Over the past 6 years, there has been a plethora of clinical articles showing the benefits of noninvasive ventilation (NIV). These results were extensively reviewed in a recent state-of-the-art article by Mehta and Hill.⁴ NIV has been established as a preferred mode of ventilation during acute hypercapnic exacerbations of COPD.⁵ Vitacca et al performed a physiologic study in 12 patients who were intubated because of hypercapnic respiratory failure due to COPD. Measurements included diaphragm energy expenditure (using esophageal and gastric balloons to record the pressure time product of the diaphragm), lung resistance and elastance, breathing pattern, dyspnea (as measured by a visual analog scale), and arterial blood gas measurements. The study also compared invasive pressure support (PS) ventilation to noninvasive PS ventilation. None of the patients were ready to sustain total spontaneous breathing. Both invasive and noninvasive PS ventilation resulted in similar reductions in diaphragm energy expenditure and improvements in arterial blood gas levels. However, noninvasive PS ventilation was better tolerated by patients, as determined by their dyspnea analysis. This study showed subjective advantages of noninvasive PS ventilation in patients with COPD. In addition, the data documented improvement in the pressure time product of the diaphragm compared to ventilation through a T-piece when PS was delivered noninvasively or via an endotracheal tube. The physiologic data in this article support the clinical recommendation that NIV be used as a bridge between mechanical ventilatory support and total spontaneous breathing in patients with hypercapnic ventilatory failure.⁵

Physiology and Overview

6. Tobin MJ. Advances in mechanical ventilation. N Engl J Med 2001; 344:1986–1996

This article is an update of Dr. Tobin’s review of mechanical ventilation that was published in 1994 in the New England Journal of Medicine. It succinctly summarizes the significant changes that have occurred in the area of mechanical ventilation, including the interaction between the patient and the ventilator, lung-protective ventilation, and weaning. The review allows the clinician to appreciate the interplay among basic research, animal research, and the large, randomized, controlled clinical trials that have reshaped the intensivist’s approach to diseases such as ARDS. This manuscript will remain the standard reference review article on mechanical ventilation for the next few years.

Weaning

7. Kress JP, Pohlman AS, O’Connor MF, et al. Daily interruption of sedative infusions in critically ill patients undergoing mechanical ventilation. N Engl J Med 2000; 342:1471–1477

The transition from mechanical ventilator support to spontaneous breathing has traditionally been called weaning.

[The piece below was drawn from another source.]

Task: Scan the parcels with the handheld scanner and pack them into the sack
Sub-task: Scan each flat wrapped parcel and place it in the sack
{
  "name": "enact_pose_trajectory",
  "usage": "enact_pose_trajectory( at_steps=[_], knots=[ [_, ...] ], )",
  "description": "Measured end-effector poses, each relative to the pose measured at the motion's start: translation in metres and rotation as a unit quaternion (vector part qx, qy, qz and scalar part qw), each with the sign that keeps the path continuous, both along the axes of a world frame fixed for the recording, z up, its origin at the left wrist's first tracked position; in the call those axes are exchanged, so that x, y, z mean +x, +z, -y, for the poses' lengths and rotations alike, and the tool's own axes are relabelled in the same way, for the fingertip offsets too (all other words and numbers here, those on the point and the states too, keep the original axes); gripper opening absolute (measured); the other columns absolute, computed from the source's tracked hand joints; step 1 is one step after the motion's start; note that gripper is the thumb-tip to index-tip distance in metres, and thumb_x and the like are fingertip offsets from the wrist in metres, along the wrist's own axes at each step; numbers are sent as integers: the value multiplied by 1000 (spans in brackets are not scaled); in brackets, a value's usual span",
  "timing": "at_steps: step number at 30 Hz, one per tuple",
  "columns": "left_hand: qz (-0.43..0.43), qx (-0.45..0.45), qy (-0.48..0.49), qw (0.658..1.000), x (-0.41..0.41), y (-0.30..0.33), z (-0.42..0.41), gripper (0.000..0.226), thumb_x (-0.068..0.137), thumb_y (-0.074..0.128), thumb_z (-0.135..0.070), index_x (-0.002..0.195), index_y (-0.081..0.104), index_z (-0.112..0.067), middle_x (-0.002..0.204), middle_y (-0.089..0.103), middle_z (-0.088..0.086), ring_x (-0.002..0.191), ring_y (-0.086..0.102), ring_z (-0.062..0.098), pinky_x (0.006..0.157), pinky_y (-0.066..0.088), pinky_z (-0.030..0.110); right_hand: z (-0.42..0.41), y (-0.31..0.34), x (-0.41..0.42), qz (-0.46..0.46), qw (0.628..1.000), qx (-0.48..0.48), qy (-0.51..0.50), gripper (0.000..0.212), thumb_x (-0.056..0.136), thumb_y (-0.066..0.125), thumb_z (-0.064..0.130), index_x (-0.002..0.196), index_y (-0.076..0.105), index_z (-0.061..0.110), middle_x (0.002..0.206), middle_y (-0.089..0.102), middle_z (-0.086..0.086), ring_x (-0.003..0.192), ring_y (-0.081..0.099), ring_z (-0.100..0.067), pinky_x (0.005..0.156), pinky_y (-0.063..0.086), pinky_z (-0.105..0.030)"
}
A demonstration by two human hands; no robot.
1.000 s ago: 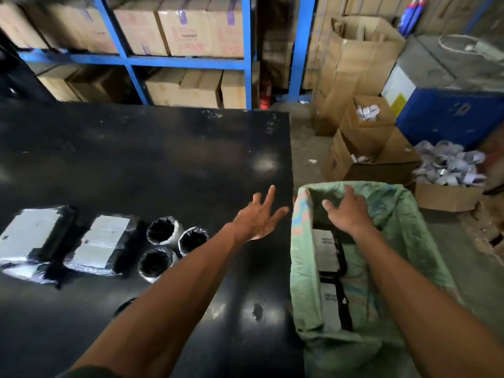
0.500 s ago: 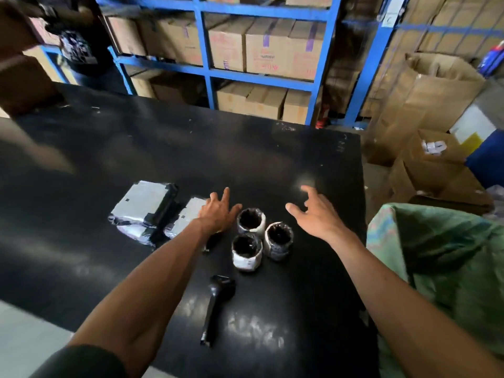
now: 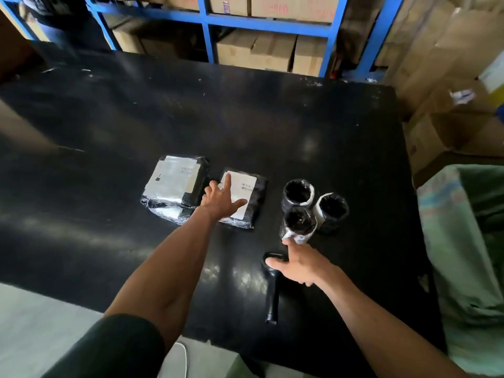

Most efforts to expedite weaning have focused on manipulating and comparing different mechanical ventilatory modes. This sentinel article by Kress et al marks a conceptual change by linking a non-mechanical ventilation treatment that clinicians commonly use (sedation) to the weaning process. The authors conducted a randomized, controlled trial involving 128 adult patients who required infusions of sedative drugs (midazolam or propofol) because they were being mechanically ventilated. In 57 patients, the continuous infusion of sedative medication was interrupted on a daily basis to determine whether it was still required. If the researchers noted significant agitation after the withdrawal of sedation, the continuous IV infusions were restarted at half the previous dose. In a control group, the sedative infusions were interrupted at the discretion of the treating clinician. There was a significant decrease in the number of days of mechanical ventilation in the intervention group (4.9 vs 7.3 days, respectively; p = 0.004) as well as their length of stay in the ICUs (p = 0.02). There was no significant difference in complications, such as self-extubations. This article reminds clinicians that many "routine" aspects of critical care may affect the outcome of patients receiving mechanical ventilation.

8. MacIntyre NR, Cook DJ, Ely EW, et al. Evidence-based guidelines for weaning and discontinuing ventilatory support: a collective task force facilitated by the American College of Chest Physicians; the American Association for Respiratory Care; and the American College of Critical Care Medicine. Chest 2001; 120(suppl):375S–395S

The "Top 10 List in Mechanical Ventilation" would be incomplete without inclusion of this article from a CHEST supplement (December 2001), which was devoted to evidence-based guidelines for weaning and discontinuation of ventilatory support. This consensus is an exhaustive review of hundreds of studies involving weaning and highlights the heterogeneity, and often incompleteness, of many of these studies. The reference quoted is from section 1 ("Guidelines" section) and summarizes the consensus opinions of the task force that was facilitated by the American College of Chest Physicians, the American College of Critial Care Medicine, and the American Association for Respiratory Care. The article includes 12 recommendations, all of which are accompanied by the rationale for the recommendation and the scientific evidence supporting the recommendation. A reference list of 224 articles accompanies the article so that the reader may refer to the primary literature. This section is part of an exhaustive review of the literature that includes 11 other articles.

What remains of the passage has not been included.